— EXERCISE BRIEF —
Select every line below containing the word "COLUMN".

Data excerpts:
● ● ● ● ● ● ●
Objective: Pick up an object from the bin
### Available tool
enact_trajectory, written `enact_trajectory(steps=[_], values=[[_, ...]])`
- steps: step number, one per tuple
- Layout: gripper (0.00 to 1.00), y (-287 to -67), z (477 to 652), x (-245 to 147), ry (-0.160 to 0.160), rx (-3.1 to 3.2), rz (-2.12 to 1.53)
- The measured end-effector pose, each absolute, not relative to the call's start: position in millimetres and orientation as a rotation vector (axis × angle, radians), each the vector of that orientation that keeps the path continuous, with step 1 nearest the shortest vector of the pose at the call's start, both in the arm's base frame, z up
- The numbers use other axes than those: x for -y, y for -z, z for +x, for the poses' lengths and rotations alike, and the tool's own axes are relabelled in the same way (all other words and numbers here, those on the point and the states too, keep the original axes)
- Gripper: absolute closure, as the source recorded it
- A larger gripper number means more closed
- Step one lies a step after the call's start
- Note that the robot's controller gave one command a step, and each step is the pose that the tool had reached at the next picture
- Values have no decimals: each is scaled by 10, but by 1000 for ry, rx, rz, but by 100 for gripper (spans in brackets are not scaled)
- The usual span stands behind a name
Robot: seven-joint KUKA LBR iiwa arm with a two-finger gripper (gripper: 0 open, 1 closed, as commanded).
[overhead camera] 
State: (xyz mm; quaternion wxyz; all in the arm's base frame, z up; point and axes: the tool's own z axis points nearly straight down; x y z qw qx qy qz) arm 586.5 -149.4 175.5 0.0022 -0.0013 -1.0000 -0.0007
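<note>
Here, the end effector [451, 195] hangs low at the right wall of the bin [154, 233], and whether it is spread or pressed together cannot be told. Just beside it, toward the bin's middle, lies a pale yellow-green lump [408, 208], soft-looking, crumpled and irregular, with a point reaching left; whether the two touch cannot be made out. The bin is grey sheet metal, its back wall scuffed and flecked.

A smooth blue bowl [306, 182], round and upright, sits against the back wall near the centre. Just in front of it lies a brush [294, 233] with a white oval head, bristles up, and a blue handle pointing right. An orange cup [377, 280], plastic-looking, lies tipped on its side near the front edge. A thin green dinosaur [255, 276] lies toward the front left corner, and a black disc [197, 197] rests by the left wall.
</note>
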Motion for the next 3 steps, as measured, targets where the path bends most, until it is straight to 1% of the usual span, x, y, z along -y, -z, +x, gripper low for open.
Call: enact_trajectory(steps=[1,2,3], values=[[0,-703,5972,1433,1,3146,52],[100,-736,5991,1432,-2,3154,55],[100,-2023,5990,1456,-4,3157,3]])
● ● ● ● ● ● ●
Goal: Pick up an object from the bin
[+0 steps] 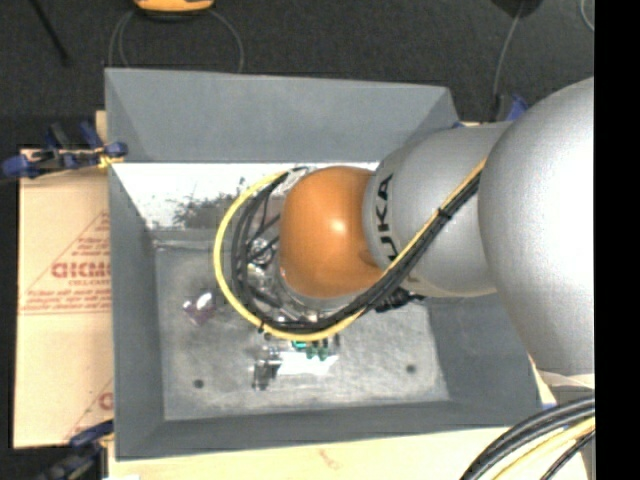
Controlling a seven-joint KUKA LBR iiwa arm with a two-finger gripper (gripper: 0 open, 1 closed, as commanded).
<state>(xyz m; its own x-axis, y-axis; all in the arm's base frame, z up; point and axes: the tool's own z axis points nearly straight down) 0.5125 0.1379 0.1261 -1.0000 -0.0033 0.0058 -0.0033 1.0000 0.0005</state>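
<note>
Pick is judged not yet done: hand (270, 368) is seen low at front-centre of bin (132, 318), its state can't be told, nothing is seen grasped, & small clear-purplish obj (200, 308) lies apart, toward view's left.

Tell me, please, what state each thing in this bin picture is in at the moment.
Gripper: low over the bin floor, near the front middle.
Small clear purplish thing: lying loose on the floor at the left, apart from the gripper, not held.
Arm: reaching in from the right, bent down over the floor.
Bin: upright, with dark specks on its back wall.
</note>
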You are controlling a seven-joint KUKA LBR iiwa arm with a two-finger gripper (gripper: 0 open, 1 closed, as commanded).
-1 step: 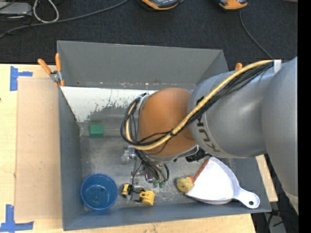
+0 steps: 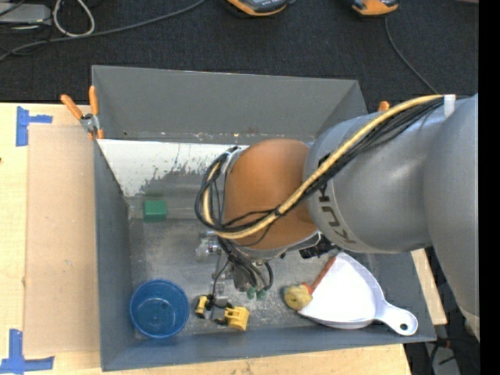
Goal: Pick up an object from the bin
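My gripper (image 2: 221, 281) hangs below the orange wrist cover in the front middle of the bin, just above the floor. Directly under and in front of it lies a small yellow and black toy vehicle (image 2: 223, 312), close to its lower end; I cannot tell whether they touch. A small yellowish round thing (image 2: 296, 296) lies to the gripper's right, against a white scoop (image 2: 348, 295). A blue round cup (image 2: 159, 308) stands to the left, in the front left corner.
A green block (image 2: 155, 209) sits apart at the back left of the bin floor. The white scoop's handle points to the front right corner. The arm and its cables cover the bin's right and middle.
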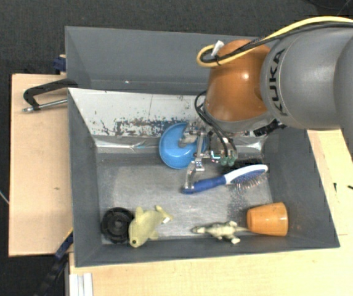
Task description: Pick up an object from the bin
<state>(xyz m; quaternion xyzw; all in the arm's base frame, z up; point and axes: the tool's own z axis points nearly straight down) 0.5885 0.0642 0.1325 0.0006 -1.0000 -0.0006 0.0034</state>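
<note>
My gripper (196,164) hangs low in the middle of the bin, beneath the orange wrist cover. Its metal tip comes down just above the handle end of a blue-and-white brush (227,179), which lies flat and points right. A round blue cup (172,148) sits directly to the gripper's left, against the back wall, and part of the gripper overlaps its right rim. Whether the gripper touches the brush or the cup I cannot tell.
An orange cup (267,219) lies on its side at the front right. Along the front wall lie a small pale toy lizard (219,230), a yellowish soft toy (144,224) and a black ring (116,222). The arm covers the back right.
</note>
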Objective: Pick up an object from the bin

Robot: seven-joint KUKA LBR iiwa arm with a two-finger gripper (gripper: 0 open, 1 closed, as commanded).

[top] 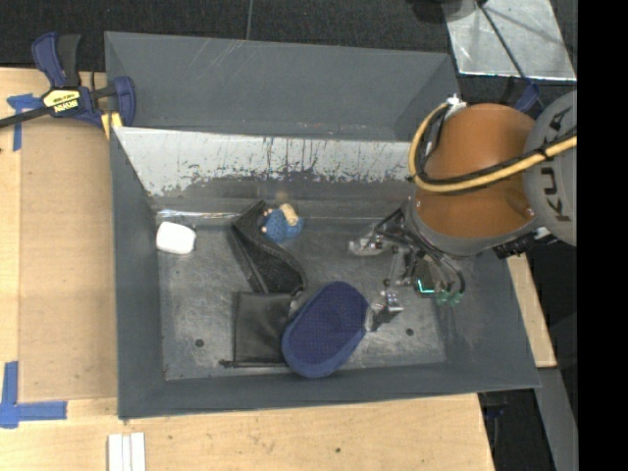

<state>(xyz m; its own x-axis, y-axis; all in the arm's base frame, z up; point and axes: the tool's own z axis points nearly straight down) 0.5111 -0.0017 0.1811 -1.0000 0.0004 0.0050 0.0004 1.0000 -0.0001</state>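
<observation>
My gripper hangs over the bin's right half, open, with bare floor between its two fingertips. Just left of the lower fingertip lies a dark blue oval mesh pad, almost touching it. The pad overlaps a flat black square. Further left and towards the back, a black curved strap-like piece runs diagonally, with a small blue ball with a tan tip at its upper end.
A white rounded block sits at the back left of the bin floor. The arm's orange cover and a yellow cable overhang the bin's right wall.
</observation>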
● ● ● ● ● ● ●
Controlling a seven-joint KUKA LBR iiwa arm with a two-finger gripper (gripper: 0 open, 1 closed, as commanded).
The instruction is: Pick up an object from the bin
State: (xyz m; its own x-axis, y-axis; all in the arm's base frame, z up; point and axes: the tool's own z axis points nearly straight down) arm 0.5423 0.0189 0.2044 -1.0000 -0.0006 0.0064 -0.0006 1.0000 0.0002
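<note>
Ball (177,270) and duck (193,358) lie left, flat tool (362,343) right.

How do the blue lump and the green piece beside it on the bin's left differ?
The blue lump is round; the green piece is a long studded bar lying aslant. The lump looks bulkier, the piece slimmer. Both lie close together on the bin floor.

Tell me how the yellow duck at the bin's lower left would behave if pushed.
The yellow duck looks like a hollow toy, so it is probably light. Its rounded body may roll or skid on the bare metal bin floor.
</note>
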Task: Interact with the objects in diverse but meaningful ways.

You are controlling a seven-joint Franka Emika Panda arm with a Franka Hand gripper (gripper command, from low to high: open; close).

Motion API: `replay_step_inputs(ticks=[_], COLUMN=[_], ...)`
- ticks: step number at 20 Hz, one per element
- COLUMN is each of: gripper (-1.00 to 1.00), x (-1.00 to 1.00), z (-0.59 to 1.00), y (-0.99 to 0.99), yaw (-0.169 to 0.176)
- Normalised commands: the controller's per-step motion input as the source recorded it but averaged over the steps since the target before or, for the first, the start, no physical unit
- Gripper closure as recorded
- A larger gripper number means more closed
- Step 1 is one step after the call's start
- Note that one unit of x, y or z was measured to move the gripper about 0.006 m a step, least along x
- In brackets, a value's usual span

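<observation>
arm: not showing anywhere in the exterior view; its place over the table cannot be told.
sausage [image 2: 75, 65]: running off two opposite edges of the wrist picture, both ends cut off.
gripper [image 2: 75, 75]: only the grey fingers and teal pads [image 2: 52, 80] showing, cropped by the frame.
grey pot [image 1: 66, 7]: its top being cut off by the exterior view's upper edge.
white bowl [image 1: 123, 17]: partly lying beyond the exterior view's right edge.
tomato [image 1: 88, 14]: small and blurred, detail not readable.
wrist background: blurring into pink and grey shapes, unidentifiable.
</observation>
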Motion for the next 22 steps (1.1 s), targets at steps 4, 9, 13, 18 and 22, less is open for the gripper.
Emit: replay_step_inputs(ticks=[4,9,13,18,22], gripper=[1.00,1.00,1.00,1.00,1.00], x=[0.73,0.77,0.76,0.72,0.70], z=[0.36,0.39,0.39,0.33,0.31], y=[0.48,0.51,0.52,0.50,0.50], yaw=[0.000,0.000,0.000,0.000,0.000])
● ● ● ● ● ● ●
— SOLVED PROBLEM —
Motion API: `replay_step_inputs(ticks=[_], COLUMN=[_], ...)`
- COLUMN is each of: gripper (-1.00 to 1.00), x (-1.00 to 1.00), z (-0.59 to 1.00), y (-0.99 to 0.99), yaw (-0.169 to 0.176)

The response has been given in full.